Below are some records. Return exactly the lines from the one containing "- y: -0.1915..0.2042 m" through the one containing "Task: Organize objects", both included, and only those.

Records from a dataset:
= = = = =
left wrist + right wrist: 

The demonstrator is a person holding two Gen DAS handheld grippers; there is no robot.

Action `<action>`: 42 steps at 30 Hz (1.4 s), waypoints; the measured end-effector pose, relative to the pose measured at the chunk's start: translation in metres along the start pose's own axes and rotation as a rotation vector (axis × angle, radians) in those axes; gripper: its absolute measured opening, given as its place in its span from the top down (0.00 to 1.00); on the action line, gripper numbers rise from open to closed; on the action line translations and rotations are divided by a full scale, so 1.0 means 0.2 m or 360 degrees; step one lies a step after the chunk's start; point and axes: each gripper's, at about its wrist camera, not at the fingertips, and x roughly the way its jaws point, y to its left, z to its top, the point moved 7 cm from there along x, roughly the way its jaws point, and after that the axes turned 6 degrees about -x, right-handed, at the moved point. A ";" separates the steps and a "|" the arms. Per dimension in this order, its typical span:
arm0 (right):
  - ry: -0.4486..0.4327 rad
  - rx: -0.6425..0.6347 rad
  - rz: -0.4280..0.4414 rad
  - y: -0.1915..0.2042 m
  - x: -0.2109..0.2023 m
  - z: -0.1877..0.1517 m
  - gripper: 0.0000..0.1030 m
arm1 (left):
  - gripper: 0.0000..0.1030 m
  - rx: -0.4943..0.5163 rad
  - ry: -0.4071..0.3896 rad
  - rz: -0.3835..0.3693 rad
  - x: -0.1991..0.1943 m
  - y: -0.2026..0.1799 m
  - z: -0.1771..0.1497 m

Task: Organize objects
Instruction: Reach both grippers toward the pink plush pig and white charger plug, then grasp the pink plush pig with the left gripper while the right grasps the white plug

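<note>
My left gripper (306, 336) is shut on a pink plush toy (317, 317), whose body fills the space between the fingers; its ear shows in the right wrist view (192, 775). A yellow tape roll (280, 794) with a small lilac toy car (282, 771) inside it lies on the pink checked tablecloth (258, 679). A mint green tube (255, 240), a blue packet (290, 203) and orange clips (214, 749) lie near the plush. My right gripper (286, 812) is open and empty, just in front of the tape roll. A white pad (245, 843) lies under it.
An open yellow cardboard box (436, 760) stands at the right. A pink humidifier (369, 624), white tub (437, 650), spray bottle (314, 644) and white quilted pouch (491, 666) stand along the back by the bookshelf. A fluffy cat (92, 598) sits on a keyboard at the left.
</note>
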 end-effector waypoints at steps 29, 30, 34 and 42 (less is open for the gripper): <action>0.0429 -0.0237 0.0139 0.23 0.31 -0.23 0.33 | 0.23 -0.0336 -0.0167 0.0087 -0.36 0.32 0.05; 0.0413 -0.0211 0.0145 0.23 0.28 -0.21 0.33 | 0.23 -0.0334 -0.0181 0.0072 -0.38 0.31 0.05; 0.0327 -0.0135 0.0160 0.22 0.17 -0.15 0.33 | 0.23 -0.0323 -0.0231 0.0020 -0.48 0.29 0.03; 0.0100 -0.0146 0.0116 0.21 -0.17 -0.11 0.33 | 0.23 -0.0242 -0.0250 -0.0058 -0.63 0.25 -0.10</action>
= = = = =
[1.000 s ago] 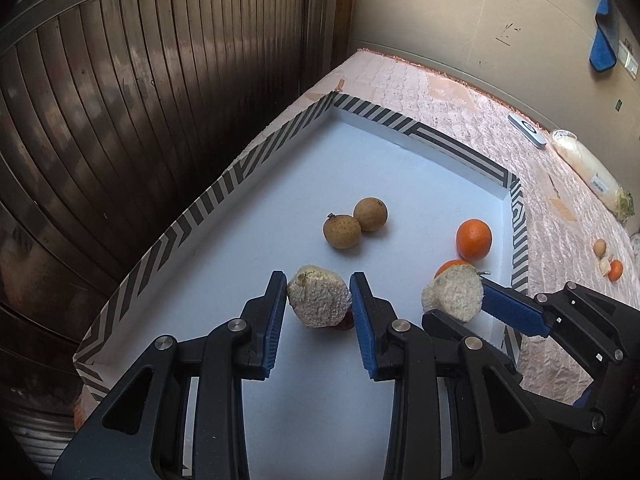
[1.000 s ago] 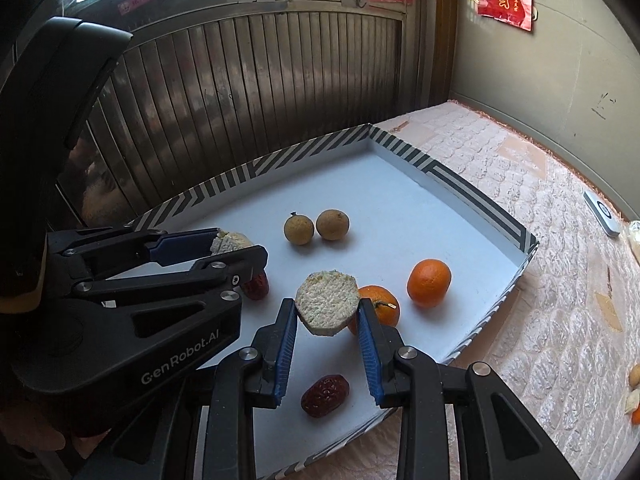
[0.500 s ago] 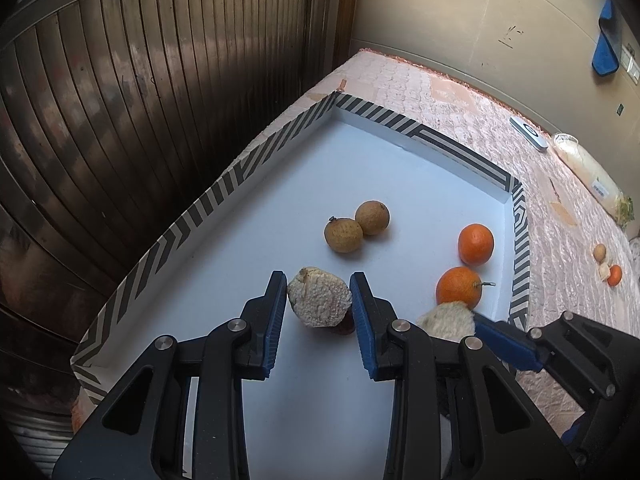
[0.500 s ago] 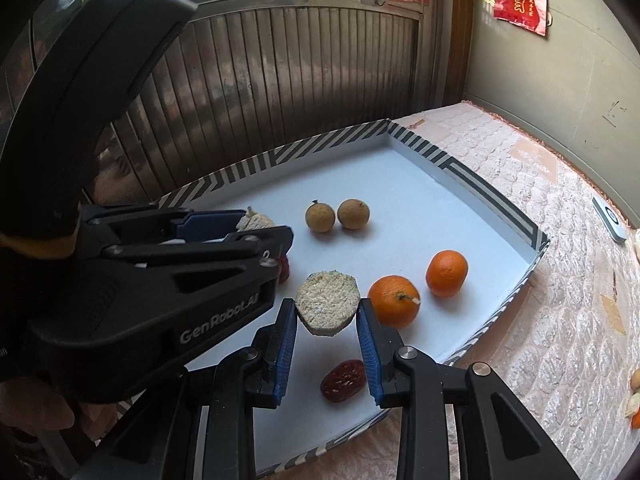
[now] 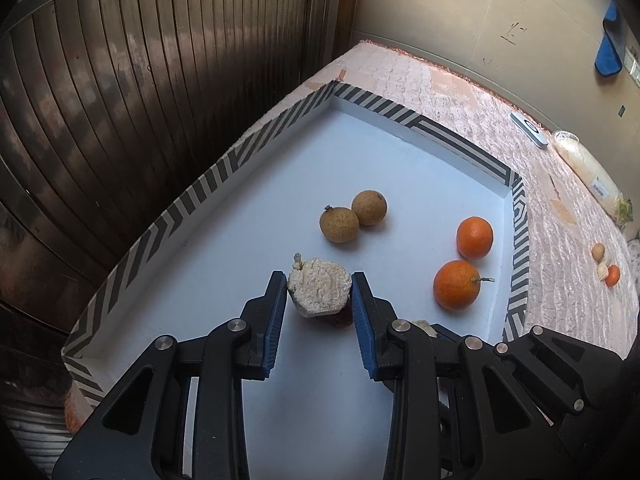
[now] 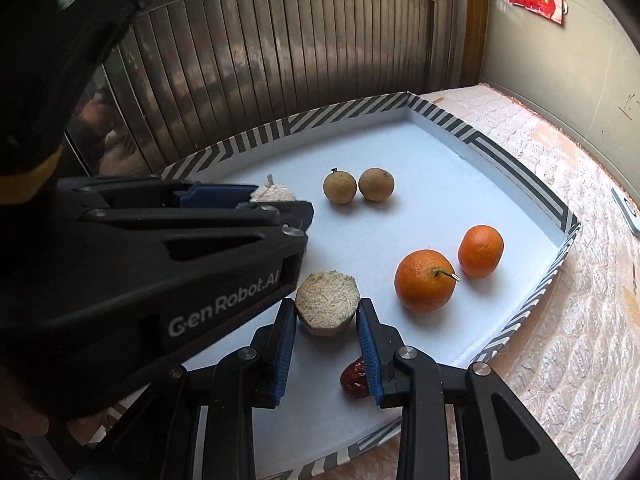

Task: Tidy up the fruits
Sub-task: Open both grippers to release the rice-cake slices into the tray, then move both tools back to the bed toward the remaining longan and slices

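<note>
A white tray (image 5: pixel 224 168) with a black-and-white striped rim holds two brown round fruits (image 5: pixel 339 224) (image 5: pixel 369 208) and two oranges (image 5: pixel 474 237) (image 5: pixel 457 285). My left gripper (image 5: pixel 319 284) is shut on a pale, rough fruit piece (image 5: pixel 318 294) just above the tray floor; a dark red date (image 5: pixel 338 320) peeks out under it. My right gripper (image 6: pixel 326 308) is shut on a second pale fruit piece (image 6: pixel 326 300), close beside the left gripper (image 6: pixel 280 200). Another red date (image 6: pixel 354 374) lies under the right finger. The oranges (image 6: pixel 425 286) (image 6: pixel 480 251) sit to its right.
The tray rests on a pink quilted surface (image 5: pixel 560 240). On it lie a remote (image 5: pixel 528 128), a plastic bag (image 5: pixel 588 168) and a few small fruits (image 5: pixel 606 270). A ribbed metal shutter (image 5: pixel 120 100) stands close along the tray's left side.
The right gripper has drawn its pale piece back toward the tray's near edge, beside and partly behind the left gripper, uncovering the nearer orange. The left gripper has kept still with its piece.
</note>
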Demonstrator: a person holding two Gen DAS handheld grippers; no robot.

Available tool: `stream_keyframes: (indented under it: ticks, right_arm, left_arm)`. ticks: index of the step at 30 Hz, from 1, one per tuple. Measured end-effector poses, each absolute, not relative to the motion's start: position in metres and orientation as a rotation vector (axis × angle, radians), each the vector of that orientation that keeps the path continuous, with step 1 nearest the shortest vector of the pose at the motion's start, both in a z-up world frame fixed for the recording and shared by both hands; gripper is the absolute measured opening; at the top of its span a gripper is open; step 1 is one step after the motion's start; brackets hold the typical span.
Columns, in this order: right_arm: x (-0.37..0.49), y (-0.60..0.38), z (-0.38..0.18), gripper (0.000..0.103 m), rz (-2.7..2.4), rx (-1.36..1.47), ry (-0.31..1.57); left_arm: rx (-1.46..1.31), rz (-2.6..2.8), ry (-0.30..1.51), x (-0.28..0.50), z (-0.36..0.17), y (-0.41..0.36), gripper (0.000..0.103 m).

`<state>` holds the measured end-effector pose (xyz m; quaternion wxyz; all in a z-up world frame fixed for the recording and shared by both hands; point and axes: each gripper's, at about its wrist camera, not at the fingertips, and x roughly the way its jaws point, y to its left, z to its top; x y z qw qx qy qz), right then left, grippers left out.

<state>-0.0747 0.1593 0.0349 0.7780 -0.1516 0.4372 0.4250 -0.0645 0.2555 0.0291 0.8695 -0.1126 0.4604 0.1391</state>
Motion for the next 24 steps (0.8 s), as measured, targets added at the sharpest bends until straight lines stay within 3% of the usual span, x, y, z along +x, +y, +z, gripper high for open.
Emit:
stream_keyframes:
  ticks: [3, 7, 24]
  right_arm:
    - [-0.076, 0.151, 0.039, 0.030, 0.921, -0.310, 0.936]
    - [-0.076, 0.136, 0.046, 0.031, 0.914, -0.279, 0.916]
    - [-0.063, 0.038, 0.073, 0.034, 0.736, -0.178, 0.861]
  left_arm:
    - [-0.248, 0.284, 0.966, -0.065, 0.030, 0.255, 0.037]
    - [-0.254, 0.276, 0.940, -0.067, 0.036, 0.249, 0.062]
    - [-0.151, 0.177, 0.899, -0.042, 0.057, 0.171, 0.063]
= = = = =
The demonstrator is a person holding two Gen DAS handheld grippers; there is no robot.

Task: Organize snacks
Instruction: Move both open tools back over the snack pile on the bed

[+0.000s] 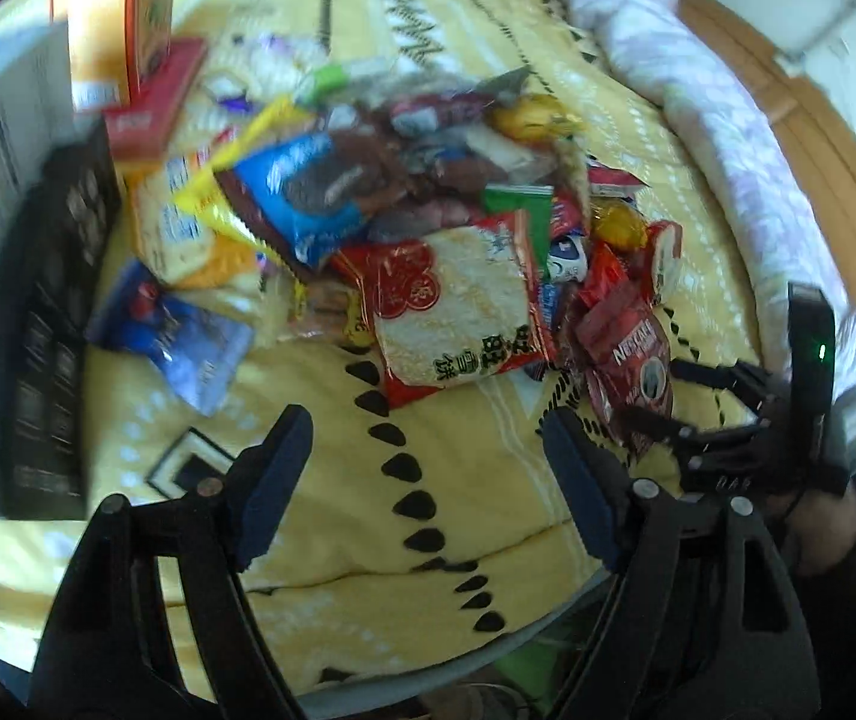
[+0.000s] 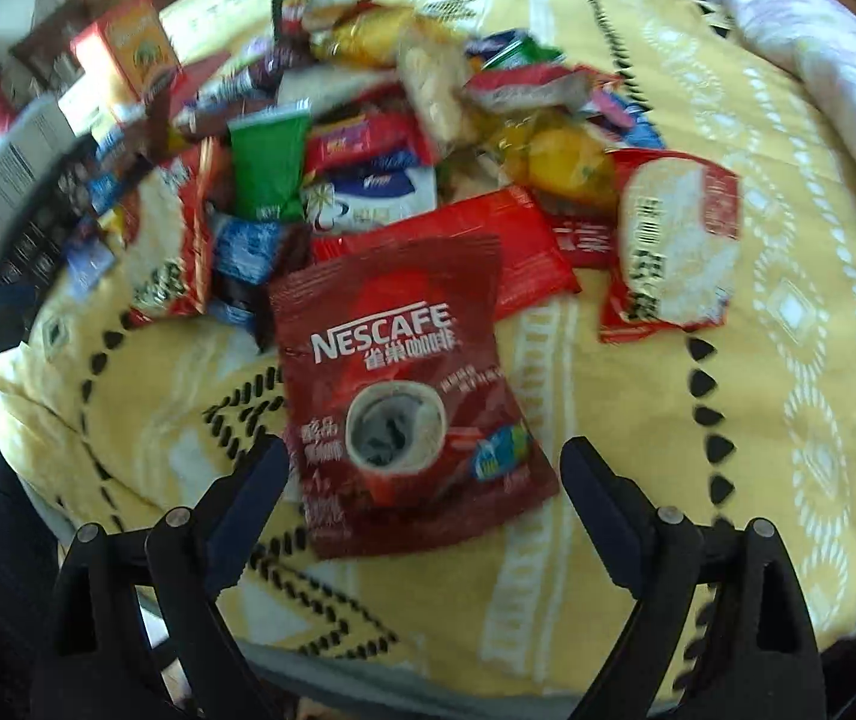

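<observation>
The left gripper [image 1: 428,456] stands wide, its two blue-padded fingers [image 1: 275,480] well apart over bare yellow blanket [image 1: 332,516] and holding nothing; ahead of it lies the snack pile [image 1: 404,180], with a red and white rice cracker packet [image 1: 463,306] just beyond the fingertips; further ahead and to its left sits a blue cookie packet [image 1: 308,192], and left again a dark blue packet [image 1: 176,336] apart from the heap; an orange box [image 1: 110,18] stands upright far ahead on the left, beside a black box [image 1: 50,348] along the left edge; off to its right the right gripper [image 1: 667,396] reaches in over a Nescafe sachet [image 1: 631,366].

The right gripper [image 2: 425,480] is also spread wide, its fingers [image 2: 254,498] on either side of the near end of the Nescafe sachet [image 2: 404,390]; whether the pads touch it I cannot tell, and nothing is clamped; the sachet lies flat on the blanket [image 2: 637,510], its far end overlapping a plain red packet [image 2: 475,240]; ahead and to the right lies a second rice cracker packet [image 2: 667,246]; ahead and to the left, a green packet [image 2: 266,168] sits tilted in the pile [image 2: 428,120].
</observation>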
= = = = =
● **OUTPUT FOR THIS TASK**
  - y: -0.1915..0.2042 m
  - x: -0.2109..0.2023 m
  - z: -0.1877..0.1517 m
  - gripper: 0.0000..0.1030 m
arm1 (left):
  - gripper: 0.0000..0.1030 m
  - rx: -0.4943..0.5163 rad
  - ry: -0.4071..0.3896 rad
  - rz: -0.3835..0.3693 rad
  - x: -0.1991..0.1943 m
  - y: -0.2026..0.1799 m
  - z: -0.1771..0.1497 m

Task: Organize objects

The exercise is now done.